Erdrutsch-Sieg für Spaniens Konservative bei den Parlamentswahlen: Die konservative Volkspartei (PP) von Mariano Rajoy gewann 186 der insgesamt 350 Sitze im Parlament. Damit könnte der bisherige Oppositionsführer Rajoy neuer Ministerpräsident werden und sich auf eine absolute Mehrheit stützen.
Spaniens konservativer Oppositionsführer hat es endlich geschafft. Nach zwei Wahlschlappen 2004 und 2008, konnte er sich am Sonntag gegen den sozialistischen Spitzenkandidaten Alfredo Pérez Rubalcaba durchsetzen.
Die regierenden Sozialisten verlieren ein Drittel ihrer Mandate und rutschen auf 110 Abgeordnete ab.

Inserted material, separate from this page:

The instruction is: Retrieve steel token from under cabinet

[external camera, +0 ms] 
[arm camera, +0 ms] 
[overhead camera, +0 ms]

Spanien hat eine Arbeitslosenquote von 22 Prozent. Rajoys Aufgabe wird sein, den Karren aus dem Dreck zu ziehen. Und das wird nicht leicht, bei der Wirtschaftskrise, die gerade auf Europa zurollt. Er selbst hat bereits gesagt, keinen "Zauberstab" zu haben.
Dennoch sei er überzeugt, das Land aus der Krise führen zu können: "Das haben wir schon einmal gemacht und können es auch wieder tun." Damals befand sich Spanien aber am Anfang eines Wirtschaftsbooms und nicht wie heute an der Schwelle zur Rezession.